We asked readers of the Express to send in their thoughts to us, as well as their personal #MeToo stories if they felt comfortable doing so. One contributor noted that “Harassment is widespread in pubs and clubs in Cork when people are loaded up on drink. I have yet to make it across a bar without a squeeze or a brush up.”
“I hadn’t had sex in years, and it was drastically affecting my mental health,” another contributor began, “feeling pressured, I downloaded an app and agreed to meet the first person I matched with. I walked over, nervous, and when they offered me a drink I accepted it, to calm my nerves. The next thing I remember is waking up in a ditch, bloody and violated. It was just over a year ago, and I have to go by their house every day on my way into college.” Sadly, stories like this were all too common on the #MeToo hashtag. While it’s great that people are comfortable telling their stories, maybe the focus of the campaign should shift, as one contributor put it: “the focus is on women as victims perhaps and not the men who are harassing or assaulting them.”
How to help
1) listen to women
When a woman talks to you, and tells you their story, believe them. Don’t immediately dismiss their story of abuse because “that person was always nice to me” etc.
2) listen to everyone else
If you’re a male survivor of sexual assault, you already know this, but some men are also victims. Don’t disregard their stories just because of their gender.
3) learn consent
You should get someone’s explicit consent before engaging in sexual conduct, or generally before making any physical contact.
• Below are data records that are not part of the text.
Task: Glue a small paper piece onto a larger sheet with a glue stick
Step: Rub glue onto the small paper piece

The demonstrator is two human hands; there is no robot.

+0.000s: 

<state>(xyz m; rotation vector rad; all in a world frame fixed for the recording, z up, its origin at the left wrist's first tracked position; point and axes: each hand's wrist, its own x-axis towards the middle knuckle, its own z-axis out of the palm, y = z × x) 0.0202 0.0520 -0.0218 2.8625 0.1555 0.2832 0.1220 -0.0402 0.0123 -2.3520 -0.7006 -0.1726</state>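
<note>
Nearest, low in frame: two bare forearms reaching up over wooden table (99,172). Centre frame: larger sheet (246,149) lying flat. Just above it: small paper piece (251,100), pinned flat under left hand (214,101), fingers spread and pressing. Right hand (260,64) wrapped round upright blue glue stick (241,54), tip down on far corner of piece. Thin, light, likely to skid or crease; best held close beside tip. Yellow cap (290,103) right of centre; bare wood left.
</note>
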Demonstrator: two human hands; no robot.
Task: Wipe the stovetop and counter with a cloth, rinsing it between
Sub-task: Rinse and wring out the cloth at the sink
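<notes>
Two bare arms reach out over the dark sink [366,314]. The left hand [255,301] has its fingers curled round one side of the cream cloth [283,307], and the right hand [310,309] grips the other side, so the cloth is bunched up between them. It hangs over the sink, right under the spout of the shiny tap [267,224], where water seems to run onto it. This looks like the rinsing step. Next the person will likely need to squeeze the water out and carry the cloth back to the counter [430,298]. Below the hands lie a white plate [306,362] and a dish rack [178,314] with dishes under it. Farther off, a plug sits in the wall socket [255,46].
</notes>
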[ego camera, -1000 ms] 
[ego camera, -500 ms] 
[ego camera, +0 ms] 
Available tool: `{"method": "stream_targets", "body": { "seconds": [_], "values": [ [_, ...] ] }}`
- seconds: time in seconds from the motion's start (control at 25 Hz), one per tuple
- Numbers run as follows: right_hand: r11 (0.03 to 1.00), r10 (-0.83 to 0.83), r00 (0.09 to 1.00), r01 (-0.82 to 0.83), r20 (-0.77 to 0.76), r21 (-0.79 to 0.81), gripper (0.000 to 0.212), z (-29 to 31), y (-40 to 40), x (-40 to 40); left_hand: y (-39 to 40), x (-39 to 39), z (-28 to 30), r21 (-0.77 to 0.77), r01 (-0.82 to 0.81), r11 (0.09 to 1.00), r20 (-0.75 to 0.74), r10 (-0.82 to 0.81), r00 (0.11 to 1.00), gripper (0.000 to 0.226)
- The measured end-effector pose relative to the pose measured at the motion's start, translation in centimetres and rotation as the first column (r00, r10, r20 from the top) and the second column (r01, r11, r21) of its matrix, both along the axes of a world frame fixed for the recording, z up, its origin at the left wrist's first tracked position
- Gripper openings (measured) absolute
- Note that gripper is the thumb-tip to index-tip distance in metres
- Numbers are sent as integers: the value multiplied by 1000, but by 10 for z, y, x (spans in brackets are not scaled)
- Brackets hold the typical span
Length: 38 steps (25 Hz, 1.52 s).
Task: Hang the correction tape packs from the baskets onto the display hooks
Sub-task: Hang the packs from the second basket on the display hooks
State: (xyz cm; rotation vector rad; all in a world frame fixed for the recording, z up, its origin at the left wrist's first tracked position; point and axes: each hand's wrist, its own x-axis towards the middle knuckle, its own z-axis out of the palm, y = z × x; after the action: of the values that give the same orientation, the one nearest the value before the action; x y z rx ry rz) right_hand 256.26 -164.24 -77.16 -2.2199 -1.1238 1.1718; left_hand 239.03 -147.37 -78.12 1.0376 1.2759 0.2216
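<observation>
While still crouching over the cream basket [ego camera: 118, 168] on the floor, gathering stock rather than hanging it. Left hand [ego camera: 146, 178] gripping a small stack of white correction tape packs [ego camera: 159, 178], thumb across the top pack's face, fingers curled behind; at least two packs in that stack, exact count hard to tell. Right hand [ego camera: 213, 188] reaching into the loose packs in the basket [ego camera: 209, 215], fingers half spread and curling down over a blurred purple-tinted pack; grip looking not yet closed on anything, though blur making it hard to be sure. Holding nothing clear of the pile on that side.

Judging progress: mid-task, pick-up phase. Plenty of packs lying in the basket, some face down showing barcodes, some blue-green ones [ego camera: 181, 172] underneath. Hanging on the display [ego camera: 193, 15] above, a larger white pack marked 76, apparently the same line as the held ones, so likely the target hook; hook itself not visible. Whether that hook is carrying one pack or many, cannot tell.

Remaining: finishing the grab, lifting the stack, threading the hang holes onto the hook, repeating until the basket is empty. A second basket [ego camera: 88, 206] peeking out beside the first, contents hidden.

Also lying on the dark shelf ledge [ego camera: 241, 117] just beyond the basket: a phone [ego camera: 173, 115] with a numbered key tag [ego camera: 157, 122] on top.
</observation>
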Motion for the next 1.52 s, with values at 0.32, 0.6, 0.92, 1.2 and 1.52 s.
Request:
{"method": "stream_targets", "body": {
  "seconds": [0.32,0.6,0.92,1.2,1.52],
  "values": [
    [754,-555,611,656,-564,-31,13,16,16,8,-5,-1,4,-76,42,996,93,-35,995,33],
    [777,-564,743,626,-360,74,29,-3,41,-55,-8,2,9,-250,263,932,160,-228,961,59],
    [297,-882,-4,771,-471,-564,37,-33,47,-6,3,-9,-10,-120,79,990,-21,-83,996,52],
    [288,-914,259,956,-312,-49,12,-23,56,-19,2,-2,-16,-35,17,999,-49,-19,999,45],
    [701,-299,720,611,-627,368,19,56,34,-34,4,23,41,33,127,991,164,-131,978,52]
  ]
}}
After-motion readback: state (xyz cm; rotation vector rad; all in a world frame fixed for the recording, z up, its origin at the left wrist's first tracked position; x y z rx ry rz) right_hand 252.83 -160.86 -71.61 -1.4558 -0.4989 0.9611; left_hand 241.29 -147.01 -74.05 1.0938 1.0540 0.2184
Don’t forget to check during sex to make sure your partner is still comfortable & consenting.
4) life isn’t porn
Sex in real life isn’t normally like what you see on the internet. Talk to your partner and do what feels right for both of you.
5) advocate and engage with better education
Learn how to be better by reading people’s stories, engaging with campaigns, following our tips and thinking about how your behaviour & actions affect others.